Abstract
Antibody-antigen interactions sit at the heart of modern immunotherapies. While much of the field has focused on enhancing antibody binding for more effective targeting, a complementary strategy is emerging: engineering antigens to evade recognition and shield healthy cells from therapy. In this talk, I will present my work in computational and molecular immune engineering, focusing on epitope-guided design to both augment and disrupt antibody-antigen interactions. This dual approach enables critical advances in target therapy: enhancing the selectivity and potency of antibodies and antibody-derived therapies and protecting healthy cells during targeted immunotherapy. I will illustrate applications in acute myeloid leukaemia (AML), where engineered selectivity enables eradication of malignant cells while preserving normal haematopoiesis. I will then share my perspective on how immune engineering and genomics can converge and inform the development of next generation targeted, patient-specific therapies.
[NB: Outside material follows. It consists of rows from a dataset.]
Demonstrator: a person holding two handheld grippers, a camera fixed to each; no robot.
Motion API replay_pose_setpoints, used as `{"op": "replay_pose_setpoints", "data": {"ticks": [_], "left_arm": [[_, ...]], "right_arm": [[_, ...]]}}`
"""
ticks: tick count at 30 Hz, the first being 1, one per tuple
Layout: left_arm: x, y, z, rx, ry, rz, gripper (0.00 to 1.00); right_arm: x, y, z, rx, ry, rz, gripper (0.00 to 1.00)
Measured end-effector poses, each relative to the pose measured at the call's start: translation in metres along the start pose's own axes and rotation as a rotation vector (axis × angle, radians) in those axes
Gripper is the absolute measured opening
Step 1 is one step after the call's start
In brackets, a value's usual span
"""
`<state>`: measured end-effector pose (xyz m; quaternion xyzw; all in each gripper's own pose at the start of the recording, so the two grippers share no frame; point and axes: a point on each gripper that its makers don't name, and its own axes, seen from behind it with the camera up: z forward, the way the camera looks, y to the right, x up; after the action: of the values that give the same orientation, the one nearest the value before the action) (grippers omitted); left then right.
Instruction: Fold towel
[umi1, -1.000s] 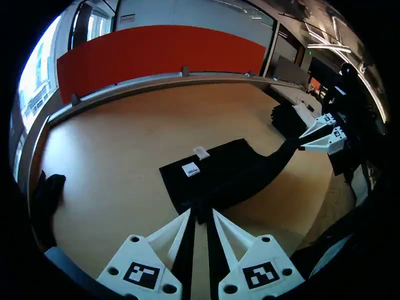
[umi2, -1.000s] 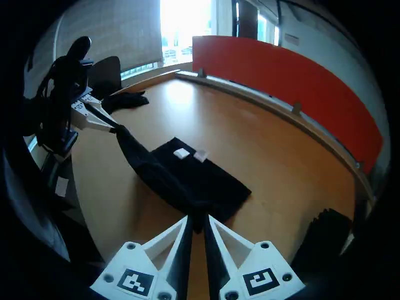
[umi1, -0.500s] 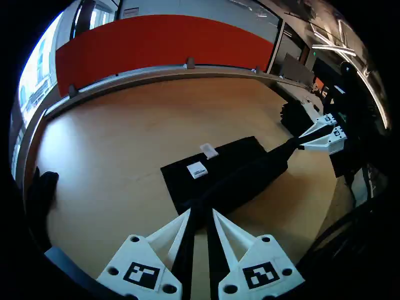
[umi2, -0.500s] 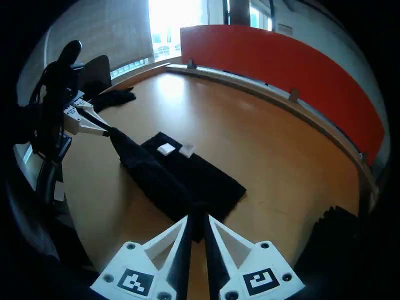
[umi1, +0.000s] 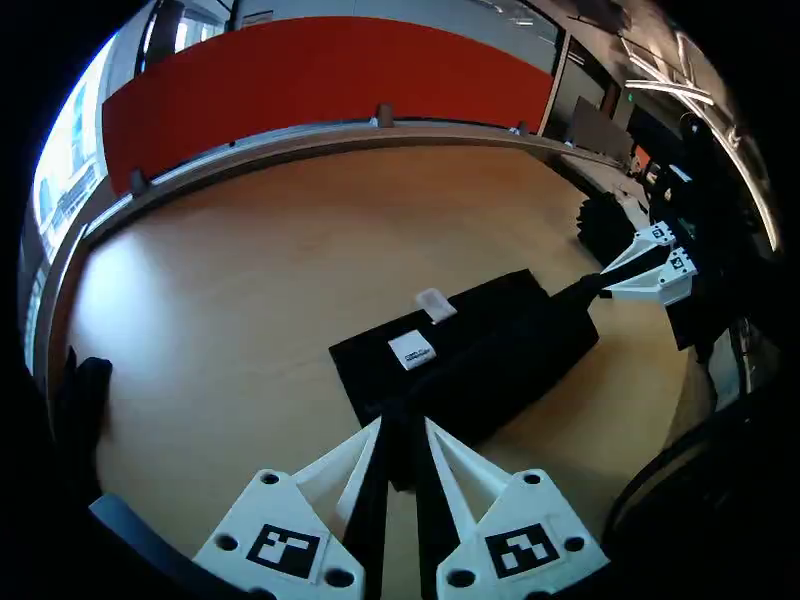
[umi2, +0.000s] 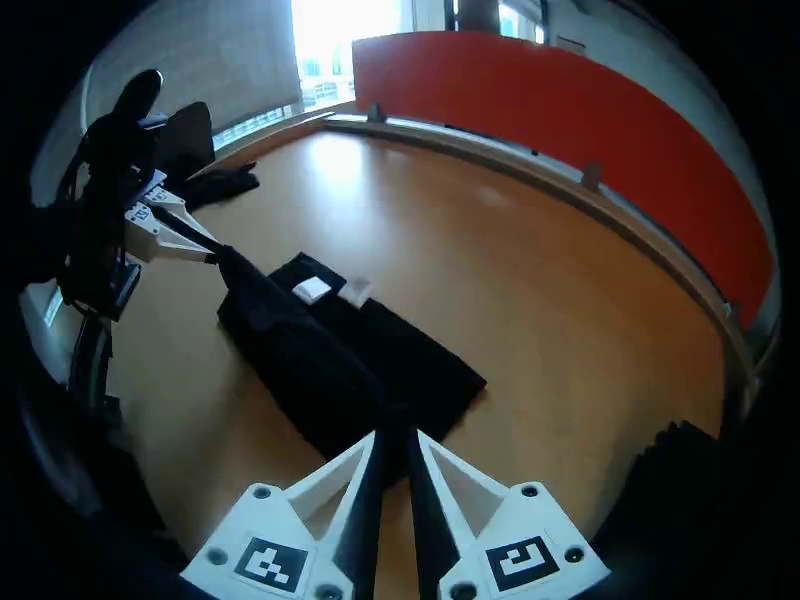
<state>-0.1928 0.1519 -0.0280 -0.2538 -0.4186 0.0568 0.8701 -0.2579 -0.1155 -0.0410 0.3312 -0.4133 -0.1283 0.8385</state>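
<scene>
Black, soft cloth: the towel (umi1: 480, 350) sags from its lifted near edge, light and floppy by the look of it. The left gripper (umi1: 400, 428) and right gripper (umi2: 393, 437) each have fingers clenched on 1 end of that edge; the corners seem the right hold. Its far part lies flat on the wooden worktop (umi1: 250, 270), 2 white tags (umi1: 411, 351) showing. Beyond stands a red partition (umi1: 330, 80).

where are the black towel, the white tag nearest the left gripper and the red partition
black towel (umi1: 500, 350): left gripper view, middle of the dark cloth
white tag (umi1: 411, 351): left gripper view, centre of the nearer tag
red partition (umi1: 330, 80): left gripper view, its flat front face
</scene>
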Motion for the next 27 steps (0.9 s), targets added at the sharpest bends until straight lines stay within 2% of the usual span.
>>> {"op": "replay_pose_setpoints", "data": {"ticks": [12, 22, 27], "left_arm": [[-0.012, -0.013, 0.036, 0.016, -0.043, -0.019, 0.15], [-0.012, -0.021, 0.050, 0.035, -0.050, -0.016, 0.18], [-0.009, -0.027, 0.056, 0.055, -0.049, -0.001, 0.23]], "right_arm": [[-0.008, 0.012, 0.028, -0.007, -0.035, 0.025, 0.15], [-0.014, 0.019, 0.039, -0.028, -0.049, 0.027, 0.19], [-0.015, 0.028, 0.046, -0.057, -0.052, 0.030, 0.27]]}}
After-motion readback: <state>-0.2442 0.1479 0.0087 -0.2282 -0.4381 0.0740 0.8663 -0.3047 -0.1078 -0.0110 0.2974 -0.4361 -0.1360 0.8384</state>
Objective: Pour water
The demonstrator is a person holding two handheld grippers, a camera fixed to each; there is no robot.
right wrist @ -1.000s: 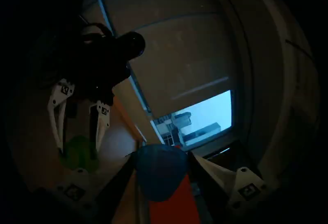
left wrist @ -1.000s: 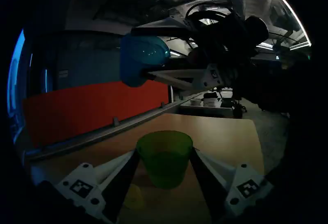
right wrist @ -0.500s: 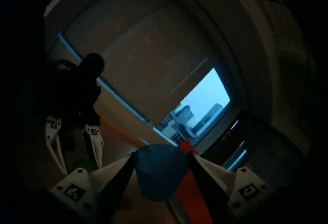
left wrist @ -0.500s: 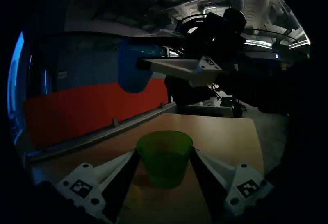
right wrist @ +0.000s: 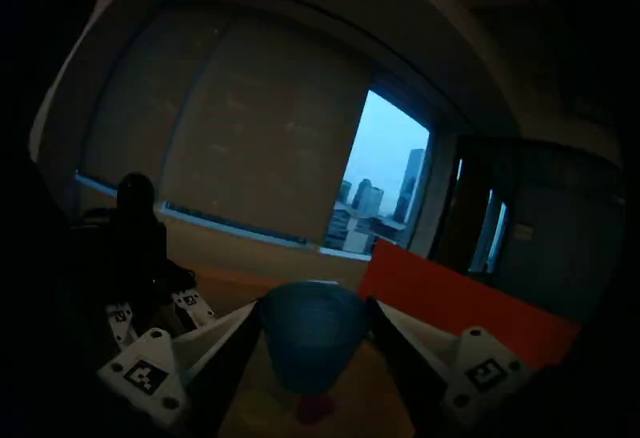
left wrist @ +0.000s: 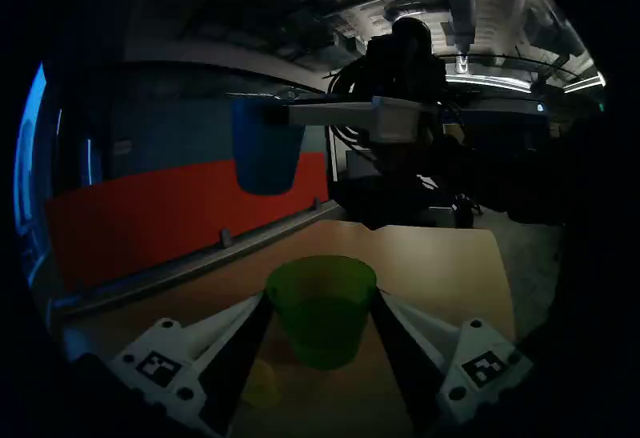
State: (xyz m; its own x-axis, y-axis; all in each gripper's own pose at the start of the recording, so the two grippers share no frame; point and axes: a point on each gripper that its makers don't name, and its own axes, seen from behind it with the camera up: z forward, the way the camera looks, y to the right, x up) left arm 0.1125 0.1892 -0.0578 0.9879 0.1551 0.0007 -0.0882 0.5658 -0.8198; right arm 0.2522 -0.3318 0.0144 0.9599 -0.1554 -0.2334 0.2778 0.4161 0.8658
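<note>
In the left gripper view a green cup (left wrist: 322, 308) stands upright on the wooden table (left wrist: 432, 258), and my left gripper (left wrist: 320, 334) is shut on it with a finger on each side. Above and beyond it hangs a blue cup (left wrist: 266, 146), upright in the air, held by my right gripper (left wrist: 276, 114), which reaches in from the right. In the right gripper view the blue cup (right wrist: 312, 342) sits upright between the fingers of my right gripper (right wrist: 314, 346), which is shut on it. My left gripper (right wrist: 156, 310) appears low at the left there.
A red panel (left wrist: 176, 210) with a metal rail (left wrist: 240, 246) runs along the table's far side. A small yellow object (left wrist: 260, 382) lies on the table by my left finger. A window (right wrist: 384, 178) and a roller blind (right wrist: 232, 158) fill the far wall. A dark person (left wrist: 408, 118) stands behind the right gripper.
The blue cup has swung from tilted on its side back to upright, still held above the green cup. The green cup and left gripper have stayed in place.
</note>
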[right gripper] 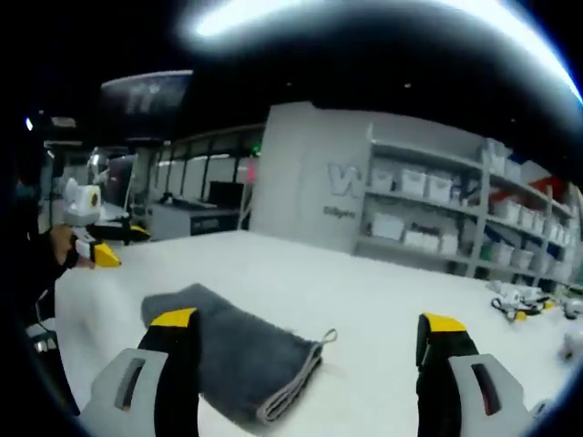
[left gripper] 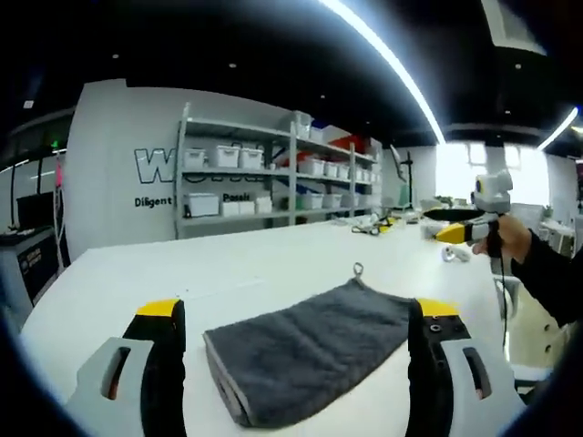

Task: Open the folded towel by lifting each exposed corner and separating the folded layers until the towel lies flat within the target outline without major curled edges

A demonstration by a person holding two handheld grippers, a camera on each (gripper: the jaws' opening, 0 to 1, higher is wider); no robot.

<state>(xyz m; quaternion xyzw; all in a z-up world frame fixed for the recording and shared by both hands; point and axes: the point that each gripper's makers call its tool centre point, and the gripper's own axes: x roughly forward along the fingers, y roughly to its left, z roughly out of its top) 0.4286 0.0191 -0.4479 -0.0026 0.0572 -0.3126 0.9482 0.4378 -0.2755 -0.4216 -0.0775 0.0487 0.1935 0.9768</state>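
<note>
White desk (left gripper: 228, 273) carries the folded grey towel (left gripper: 305, 350), its near edge cut off behind the left gripper (left gripper: 296, 314), jaws spread. Right gripper (right gripper: 305, 328) also spread, left jaw covering part of the towel.

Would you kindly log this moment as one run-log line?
towel: folded on table | left gripper: open, untouching | right gripper: open, untouching

My left gripper (left gripper: 296, 364) hangs near the table (left gripper: 228, 264) edge, the folded towel (left gripper: 310, 350) lying just ahead between its jaws. My right gripper (right gripper: 310, 364) has the towel (right gripper: 232, 360) at its left jaw. Shelving (left gripper: 273, 168) stands far behind the table.
</note>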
Short BioDr. Lepore is a computational biologist with a PhD in Life Sciences and Biomedicine from Sapienza University of Rome and an MSc in Bioinformatics and Computational Biology from the University of Rome Tor Vergata. Her research focuses on the study of protein structure and function, antibody-antigen interactions, and the development of computational tools for biomedical research. She has held research positions at the Barcelona Supercomputing Center in the past, and the SIB Swiss Institute of Bioinformatics.
Most recently, as Scientific consultant and Project Leader at the Department of Biomedicine and the Biozentrum, University of Basel, she has led multiple high-impact projects developing novel technologies for immune engineering and biologics discovery, in collaboration with leading institutions and biotech companies. Her work has resulted in multiple patents, the establishment of a spin-off company, and several scientific publications in top journals such as Nature, Journal of Experimental Medicine, Nature Communications, and others.